### AIM OF THE EXERCISE
Lines containing the word "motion": say how many there are in the listing, with only the number as the answer.

### DATA EXTRACT
——————————

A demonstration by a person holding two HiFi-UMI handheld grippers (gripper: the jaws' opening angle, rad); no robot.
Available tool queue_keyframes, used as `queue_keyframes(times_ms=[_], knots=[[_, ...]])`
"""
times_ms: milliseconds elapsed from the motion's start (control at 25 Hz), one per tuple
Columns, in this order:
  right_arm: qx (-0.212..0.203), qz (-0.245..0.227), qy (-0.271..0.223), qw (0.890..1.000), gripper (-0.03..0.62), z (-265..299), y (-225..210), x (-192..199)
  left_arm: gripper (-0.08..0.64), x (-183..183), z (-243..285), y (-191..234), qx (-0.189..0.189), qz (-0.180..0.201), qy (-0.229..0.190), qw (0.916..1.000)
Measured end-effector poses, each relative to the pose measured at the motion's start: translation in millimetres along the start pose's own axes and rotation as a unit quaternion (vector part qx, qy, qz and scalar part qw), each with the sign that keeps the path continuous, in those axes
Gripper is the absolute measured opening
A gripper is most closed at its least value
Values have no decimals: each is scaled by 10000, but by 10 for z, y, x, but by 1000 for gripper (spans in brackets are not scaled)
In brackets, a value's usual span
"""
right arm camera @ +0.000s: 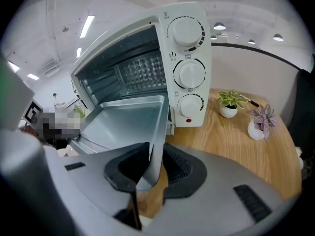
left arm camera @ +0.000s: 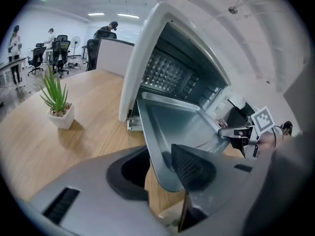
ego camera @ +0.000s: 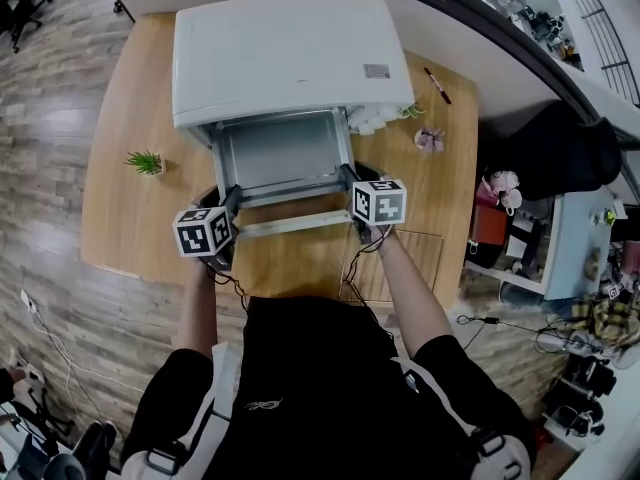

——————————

### RESULT
2